His activity was interrupted momentarily due to the second world war, a period in which the artist was forced to refuge himself outside Gubbio for racial reasons, as his father was a jew. During these years he dedicated himself to different tecniques such as (xylographic and material painting).















On his return to Gubbio, at the end of the war, he again worked in the ceramic field but also restored the glass windows of the Basilica of the St.Ubaldo, , which had been ruined by the war; (in 1938 he made the window of the right abse of the church of St. Francis).

He obtained important orders (including the panels of the ships "Giulio Cesare", "Andrea Doria", "Asia", "Africa") and many recognitions; he strengthened ties and friendships with important people of culture and art such as G. Dottori, L: Leoncillo, G.C. Argan, G. Ungaretti, G. Ponti, A. Morena, J. Fautrier, A. De Felice, U. Marvardi, E.Tabarrini, C. Betocchi.
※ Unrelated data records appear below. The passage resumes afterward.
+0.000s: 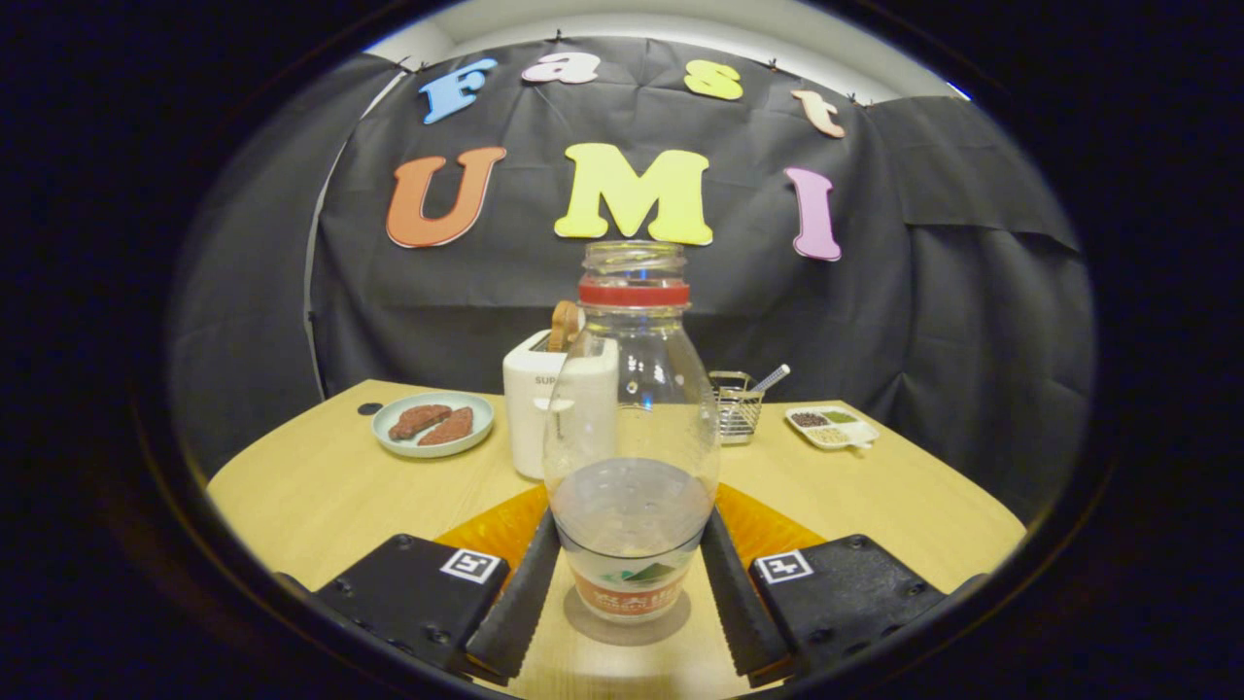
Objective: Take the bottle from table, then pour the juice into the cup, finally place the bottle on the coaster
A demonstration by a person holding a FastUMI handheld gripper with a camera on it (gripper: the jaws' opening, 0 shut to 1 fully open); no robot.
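Toaster (539, 413) and orange coaster (505, 530) partly hidden behind bottle (630, 428).

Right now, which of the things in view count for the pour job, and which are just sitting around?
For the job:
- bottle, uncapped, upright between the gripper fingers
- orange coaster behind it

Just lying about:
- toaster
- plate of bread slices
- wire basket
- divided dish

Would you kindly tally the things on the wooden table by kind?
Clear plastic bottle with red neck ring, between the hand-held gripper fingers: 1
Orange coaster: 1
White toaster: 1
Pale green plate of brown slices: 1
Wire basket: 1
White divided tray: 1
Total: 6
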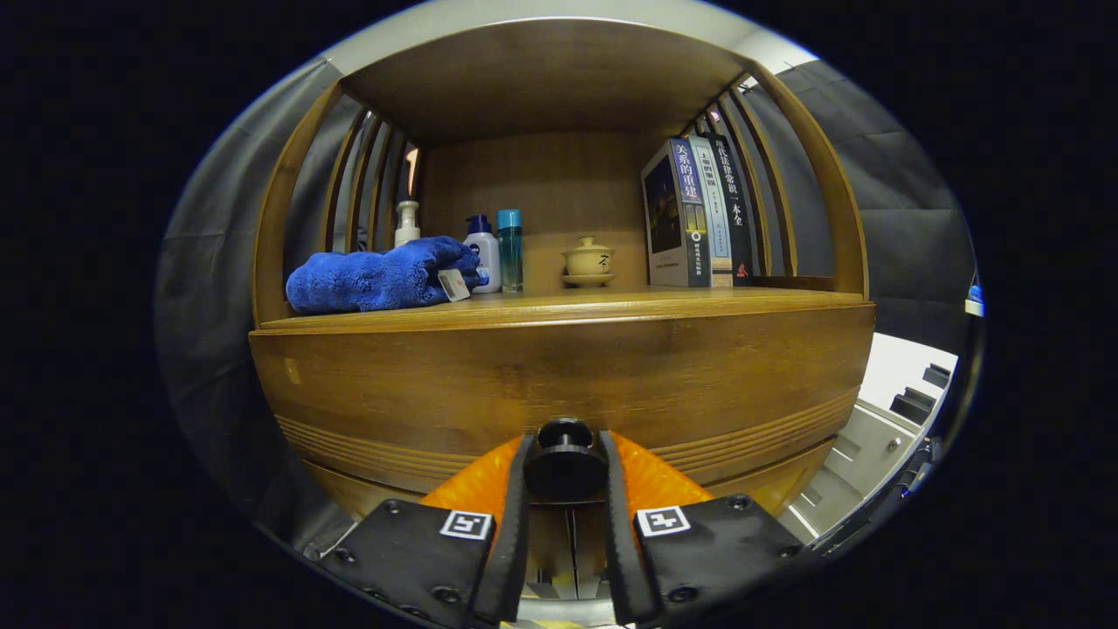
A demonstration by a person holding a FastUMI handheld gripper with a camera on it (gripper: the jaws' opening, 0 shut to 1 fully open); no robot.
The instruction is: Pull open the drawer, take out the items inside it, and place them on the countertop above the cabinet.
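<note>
Below countertop (559,306), jaws clamp drawer knob (565,460) (shut).

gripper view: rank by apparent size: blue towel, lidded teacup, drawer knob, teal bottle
1. blue towel, largest by far.
2. drawer knob, looks big only because it sits close, between the fingers of the gripper, which press on both its sides.
3/4. teal bottle and lidded teacup look about alike: unranked.

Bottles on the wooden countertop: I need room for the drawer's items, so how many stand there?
3, behind the blue towel: cream pump bottle, white blue-capped bottle, slim teal bottle. The towel may hide others.
</note>
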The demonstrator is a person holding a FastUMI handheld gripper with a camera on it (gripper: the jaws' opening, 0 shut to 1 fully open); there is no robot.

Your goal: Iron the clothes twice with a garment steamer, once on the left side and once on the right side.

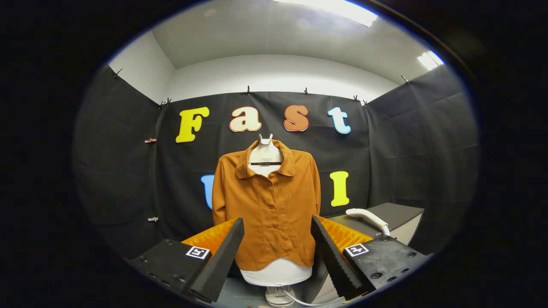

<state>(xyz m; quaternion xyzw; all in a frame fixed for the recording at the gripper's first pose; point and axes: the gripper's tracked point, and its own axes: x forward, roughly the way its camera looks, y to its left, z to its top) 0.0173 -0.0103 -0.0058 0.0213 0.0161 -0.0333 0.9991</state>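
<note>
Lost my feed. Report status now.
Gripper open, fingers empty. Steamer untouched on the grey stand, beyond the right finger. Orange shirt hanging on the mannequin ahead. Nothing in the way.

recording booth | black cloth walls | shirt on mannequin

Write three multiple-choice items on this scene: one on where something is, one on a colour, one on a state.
1. Where does the steamer lie?
A. on the dark box beside the shirt
B. on the floor
C. between the fingers

2. What colour is the shirt?
A. blue
B. brown-orange
C. green

3. How is the hand-held gripper?
A. shut on the steamer
B. shut on the shirt
C. open, holding nothing

Answers: 1 A, the white steamer rests on the box. 2 B, its cloth shows that colour. 3 C, the fingers stand apart, the shirt beyond them.
</note>
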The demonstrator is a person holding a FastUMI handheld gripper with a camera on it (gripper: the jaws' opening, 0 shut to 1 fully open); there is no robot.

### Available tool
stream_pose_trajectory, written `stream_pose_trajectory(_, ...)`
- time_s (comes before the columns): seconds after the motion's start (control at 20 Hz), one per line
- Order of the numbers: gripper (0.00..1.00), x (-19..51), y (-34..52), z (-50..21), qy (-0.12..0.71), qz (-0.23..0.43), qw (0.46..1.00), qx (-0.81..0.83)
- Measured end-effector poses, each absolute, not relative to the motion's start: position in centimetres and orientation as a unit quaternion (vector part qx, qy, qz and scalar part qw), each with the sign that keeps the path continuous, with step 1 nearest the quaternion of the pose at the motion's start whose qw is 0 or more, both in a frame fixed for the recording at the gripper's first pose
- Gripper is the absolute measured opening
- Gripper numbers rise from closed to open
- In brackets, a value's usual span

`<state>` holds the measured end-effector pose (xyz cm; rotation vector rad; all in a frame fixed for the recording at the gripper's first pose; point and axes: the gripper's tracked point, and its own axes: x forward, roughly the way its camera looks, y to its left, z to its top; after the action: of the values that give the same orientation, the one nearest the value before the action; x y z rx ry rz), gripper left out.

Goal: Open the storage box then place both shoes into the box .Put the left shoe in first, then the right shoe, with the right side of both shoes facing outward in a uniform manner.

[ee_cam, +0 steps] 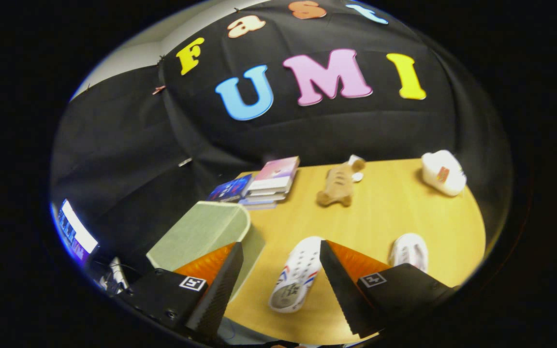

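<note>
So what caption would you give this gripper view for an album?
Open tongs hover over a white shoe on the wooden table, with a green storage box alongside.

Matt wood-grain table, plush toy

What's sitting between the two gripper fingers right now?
In the gripper view, a white shoe lies on the table between the open gripper fingers, touching neither; bare tabletop surrounds it.
</note>
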<state>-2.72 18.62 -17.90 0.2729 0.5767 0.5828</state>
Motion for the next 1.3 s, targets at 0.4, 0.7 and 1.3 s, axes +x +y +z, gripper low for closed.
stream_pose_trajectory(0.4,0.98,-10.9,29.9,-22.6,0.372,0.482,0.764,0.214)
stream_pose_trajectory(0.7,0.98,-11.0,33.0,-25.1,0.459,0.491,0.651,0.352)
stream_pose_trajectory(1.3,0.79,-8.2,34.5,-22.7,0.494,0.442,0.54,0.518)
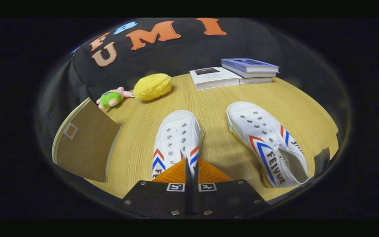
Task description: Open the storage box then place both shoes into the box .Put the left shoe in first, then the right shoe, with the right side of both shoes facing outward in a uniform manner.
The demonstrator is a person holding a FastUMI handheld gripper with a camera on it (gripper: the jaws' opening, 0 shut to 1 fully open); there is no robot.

His house became a meeting point and a lounge open to the most famous artists and poets of that period.
His hospitality was notorious, as was his great affection towards his many friends and his young friends which had learnt the art in his shop.

In the sixties and seventies he made panels for the Classic Liceo (High School) in Gubbio, for the Italian Aeronautical Society (Passignano, parish church), for the chapel of the S. Maria of Esch Sur Alzette Clinic and for the old age home at Bettemburg, in Luxemburg.

The "professor" worked until a few days before his death, at 81 years, on the 26th August 1982, realizing the commemorative tile of Gubbio "Comune of Europe", some of his works remained incompleted and are in his study, conserved as if the "maestro" had been working on them until yesterday.

His works are collected in many private and public institutions such as the International Museum of Ceramics of Faenza and the Artistic Industrial Museum of Naples.
Aldo Ajò didn't have children. Presently his wife, Mrs. Ines and her brother in law Alberto Spogli take care of the ceramic art shop in via dei Consoli.
His brothers: Ettore, the eldest, became a lawyer; Giuseppe, land surveyor; Franco, engineer, emigrated to Venezuela; the sister: Pia, moved to Varese with her husband Guido Volpe.